§ **Problem details**
Whenever "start" occurs in a line of the material, list that line.

============

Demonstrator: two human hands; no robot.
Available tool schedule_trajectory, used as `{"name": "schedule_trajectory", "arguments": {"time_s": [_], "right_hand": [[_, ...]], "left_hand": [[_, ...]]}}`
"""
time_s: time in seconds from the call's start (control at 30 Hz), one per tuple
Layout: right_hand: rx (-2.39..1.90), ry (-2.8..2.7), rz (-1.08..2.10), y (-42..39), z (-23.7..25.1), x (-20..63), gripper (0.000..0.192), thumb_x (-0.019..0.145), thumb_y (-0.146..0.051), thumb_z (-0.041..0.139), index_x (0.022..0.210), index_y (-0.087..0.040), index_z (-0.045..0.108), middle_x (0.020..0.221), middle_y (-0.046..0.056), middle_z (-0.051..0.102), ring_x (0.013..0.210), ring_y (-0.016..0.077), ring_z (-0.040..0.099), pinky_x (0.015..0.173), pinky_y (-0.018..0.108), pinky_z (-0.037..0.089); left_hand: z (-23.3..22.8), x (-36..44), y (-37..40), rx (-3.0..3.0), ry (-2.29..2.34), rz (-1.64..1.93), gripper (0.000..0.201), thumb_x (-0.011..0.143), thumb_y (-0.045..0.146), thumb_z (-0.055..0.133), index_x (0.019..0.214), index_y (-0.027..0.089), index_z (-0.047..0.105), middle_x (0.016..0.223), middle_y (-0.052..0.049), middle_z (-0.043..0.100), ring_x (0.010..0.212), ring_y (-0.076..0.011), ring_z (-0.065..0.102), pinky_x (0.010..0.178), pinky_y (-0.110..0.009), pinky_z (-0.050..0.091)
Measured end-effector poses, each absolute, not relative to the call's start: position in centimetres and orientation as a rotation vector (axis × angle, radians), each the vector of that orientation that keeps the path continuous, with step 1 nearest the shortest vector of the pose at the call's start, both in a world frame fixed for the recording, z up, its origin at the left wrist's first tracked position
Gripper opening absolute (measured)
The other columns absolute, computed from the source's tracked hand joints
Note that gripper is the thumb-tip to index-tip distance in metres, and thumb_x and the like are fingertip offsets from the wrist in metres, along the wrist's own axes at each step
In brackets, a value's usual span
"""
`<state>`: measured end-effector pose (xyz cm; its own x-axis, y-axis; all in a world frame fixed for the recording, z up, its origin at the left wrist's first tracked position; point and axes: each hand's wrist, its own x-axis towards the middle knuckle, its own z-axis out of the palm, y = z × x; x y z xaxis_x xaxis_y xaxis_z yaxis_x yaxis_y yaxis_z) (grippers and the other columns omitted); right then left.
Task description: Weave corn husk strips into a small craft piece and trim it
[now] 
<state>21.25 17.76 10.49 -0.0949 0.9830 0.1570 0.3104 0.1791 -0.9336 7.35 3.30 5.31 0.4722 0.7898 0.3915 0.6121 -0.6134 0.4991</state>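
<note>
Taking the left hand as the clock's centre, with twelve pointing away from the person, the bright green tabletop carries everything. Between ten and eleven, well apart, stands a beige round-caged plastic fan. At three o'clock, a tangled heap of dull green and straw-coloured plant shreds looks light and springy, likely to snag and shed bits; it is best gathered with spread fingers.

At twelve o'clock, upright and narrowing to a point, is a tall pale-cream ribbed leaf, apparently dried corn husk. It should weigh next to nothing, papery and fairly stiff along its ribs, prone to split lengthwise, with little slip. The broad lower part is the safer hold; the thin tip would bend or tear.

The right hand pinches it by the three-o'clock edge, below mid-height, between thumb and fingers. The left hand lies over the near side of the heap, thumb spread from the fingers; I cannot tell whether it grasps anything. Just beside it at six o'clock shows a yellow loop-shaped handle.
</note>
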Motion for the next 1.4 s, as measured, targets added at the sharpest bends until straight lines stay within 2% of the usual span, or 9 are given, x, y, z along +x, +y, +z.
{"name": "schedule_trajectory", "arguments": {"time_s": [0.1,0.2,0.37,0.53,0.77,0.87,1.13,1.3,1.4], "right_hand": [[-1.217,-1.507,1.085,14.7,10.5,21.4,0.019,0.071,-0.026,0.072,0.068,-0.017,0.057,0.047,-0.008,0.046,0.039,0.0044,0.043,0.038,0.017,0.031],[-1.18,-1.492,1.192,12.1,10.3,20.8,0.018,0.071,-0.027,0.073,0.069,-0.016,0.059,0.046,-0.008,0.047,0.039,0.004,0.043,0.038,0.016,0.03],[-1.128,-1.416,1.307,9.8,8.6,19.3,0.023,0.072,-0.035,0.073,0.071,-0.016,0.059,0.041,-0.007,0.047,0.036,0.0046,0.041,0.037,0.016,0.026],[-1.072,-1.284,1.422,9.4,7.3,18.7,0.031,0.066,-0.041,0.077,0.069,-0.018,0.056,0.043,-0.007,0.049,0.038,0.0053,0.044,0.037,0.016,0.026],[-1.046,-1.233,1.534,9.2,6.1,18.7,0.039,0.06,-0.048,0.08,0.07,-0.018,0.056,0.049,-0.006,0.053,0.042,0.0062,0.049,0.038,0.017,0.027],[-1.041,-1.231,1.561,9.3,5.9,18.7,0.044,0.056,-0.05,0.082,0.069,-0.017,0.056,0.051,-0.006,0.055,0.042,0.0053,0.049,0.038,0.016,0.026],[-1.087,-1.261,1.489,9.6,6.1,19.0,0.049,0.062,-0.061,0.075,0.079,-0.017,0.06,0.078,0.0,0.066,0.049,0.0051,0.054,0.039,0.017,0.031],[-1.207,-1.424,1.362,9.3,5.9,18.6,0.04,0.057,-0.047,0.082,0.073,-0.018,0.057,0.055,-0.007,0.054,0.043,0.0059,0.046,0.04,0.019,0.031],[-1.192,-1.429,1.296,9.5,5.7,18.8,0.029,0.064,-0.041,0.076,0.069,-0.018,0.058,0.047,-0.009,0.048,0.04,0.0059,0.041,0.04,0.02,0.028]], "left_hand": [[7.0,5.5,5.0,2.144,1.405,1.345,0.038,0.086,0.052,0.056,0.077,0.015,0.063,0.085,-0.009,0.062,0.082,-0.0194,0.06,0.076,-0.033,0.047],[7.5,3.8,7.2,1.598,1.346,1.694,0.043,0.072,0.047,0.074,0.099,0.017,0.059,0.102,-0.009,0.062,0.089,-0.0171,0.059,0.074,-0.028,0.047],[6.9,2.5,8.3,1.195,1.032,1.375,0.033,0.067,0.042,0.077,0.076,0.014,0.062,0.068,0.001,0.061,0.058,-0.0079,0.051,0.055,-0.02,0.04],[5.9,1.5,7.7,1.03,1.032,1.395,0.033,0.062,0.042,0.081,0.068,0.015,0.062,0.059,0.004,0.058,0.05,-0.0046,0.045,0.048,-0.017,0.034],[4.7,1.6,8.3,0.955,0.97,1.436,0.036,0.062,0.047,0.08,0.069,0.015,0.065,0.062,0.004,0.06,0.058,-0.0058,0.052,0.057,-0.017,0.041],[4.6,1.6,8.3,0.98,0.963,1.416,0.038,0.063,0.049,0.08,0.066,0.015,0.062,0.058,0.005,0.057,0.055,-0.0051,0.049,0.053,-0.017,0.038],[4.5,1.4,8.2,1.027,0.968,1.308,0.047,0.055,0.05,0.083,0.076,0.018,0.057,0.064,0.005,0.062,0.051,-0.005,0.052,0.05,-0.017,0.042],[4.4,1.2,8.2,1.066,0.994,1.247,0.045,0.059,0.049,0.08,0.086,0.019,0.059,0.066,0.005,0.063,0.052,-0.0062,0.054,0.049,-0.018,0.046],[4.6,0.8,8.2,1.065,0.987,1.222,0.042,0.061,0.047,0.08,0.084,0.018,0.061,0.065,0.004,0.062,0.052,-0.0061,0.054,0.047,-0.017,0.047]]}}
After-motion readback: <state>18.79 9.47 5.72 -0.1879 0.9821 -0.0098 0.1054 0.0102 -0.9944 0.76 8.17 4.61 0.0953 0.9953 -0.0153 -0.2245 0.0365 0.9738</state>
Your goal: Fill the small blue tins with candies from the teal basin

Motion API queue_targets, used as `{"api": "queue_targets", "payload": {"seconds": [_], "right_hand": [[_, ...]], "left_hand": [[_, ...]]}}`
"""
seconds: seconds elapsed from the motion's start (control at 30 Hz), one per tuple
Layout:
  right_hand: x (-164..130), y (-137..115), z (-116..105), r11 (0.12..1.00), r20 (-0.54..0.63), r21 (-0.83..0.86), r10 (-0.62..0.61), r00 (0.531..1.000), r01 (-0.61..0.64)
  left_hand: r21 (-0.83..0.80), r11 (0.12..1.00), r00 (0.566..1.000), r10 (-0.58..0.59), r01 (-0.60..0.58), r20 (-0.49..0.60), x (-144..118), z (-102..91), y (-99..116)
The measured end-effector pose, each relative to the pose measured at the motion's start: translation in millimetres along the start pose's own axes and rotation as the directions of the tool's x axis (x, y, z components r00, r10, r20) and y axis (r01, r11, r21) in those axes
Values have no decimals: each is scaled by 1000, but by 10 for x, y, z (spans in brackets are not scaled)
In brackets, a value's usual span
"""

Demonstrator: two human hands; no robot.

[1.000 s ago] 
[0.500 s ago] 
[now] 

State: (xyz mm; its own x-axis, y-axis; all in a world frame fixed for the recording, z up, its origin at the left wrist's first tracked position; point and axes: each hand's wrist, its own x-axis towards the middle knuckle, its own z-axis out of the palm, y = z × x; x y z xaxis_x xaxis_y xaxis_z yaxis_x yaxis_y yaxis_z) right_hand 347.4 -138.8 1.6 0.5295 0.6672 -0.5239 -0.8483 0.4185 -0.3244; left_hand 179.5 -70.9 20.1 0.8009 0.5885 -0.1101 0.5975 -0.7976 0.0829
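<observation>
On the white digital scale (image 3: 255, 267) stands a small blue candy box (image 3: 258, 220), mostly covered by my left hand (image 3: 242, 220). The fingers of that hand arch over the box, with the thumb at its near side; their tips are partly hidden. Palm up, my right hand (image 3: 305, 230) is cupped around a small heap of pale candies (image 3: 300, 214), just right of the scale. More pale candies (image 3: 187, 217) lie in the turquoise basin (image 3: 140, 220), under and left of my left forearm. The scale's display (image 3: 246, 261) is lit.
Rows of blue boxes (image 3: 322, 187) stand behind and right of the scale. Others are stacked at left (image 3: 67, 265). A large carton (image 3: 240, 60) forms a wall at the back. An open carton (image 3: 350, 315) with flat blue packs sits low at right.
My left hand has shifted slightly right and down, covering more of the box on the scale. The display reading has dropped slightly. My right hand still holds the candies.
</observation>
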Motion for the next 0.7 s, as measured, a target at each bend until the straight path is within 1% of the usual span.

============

§ **Response to the task**
time_s: time in seconds from the call's start (control at 30 Hz), one per tuple
Measured end-effector poses, each absolute, not relative to the call's start: position in centimetres and orientation as a rotation vector (axis × angle, radians), each the vector of that orientation that keeps the path continuous, with step 1 nearest the shortest vector of the pose at the call's start, both in a world frame fixed for the recording, z up, its origin at the left wrist's first tracked position
seconds: seconds elapsed from the motion's start (control at 30 Hz), one per tuple
The measured end-effector pose, each relative to the pose measured at the motion's start: translation in millimetres along the start pose's own axes and rotation as the directions of the tool's x axis (x, y, z components r00, r10, r20) and y axis (r01, r11, r21) in those axes

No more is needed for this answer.